Re: String default encoding: UTF-16 or Platform's default charset?
On 12/10/2010 11:12 AM, cs_professional wrote:
I understand that Java Strings are Unicode (charset), but how are Java
String's stored in memory? As UTF-16 encoding or using the platform's
default charset?
Strings internally are stored as chars, which a unsigned 16 bit integers
representing UTF-16 codepoints.
There seems to be conflicting information this, the official String
javadoc says platform's default charset:
http://download.oracle.com/javase/6/docs/api/java/lang/String.html#String(byte[])
"Constructs a new String by decoding the specified array of bytes
using the platform's default charset."
For serialization as a byte stream, Strings by default use the platform
default charset.
On my windows machine the above calls return Windows-1252 or CP-1252
(they are the same thing: http://en.wikipedia.org/wiki/Windows-1252).

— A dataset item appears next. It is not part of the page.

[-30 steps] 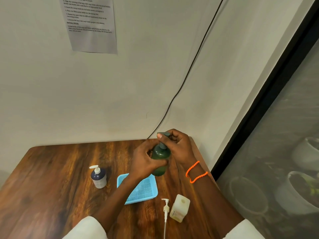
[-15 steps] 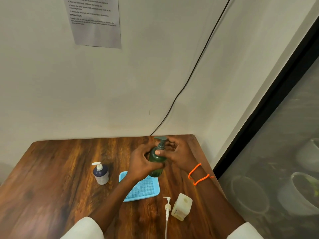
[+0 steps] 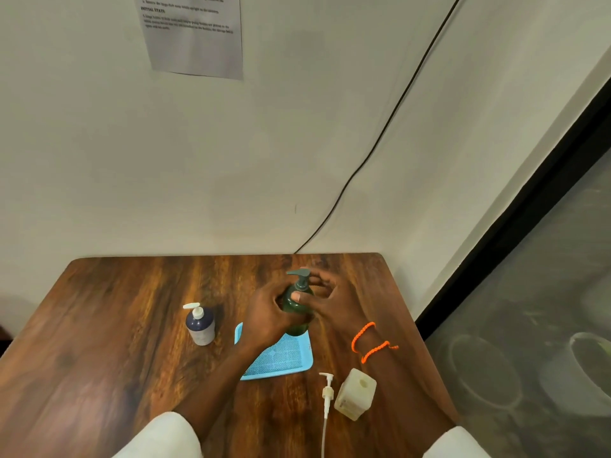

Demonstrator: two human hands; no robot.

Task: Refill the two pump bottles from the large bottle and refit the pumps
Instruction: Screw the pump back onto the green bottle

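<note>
A dark green pump bottle (image 3: 297,305) stands upright over the far edge of a blue tray (image 3: 281,358), its grey-green pump head (image 3: 299,276) seated on top. My left hand (image 3: 267,315) wraps the bottle's body from the left. My right hand (image 3: 327,299) holds the neck and pump collar from the right, thumb across the front. A dark blue bottle with a white pump (image 3: 200,323) stands to the left. A square cream bottle (image 3: 355,393) stands open near the front right, with its white pump and tube (image 3: 327,398) lying loose beside it.
The wooden table (image 3: 115,342) meets a white wall at the back and a dark-framed glass panel on the right. A black cable (image 3: 380,143) runs down the wall to the table's back edge. A printed sheet (image 3: 195,34) hangs on the wall.
The view has tilted down a little. The green bottle has come lower, toward the tray, and my right hand has shifted from the pump head to the collar.
</note>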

So does this mean all Java Strings are encoded and stored in memory in
this Windows-1252 or CP-1252 format?
It can't be, since you can store, say, ?? in a Java string, which is not
a character in CP-1252. On the other hand, if your default charset is
CP-1252, you can't serialize that character (you'll get ? instead).
Btw, I'm trying to understand this so I know what to expect in a more
complex i18n Browser-Servlet scenario.
What you have to be concerned about is the translation between byte
arrays (or any input/output that reads/writes bytes, possibly
autoconverting (!) characters) and character arrays (or Strings or other
containers implementing CharSequence).
--
Beware of bugs in the above code; I have only proved it correct, not
tried it. -- Donald E. Knuth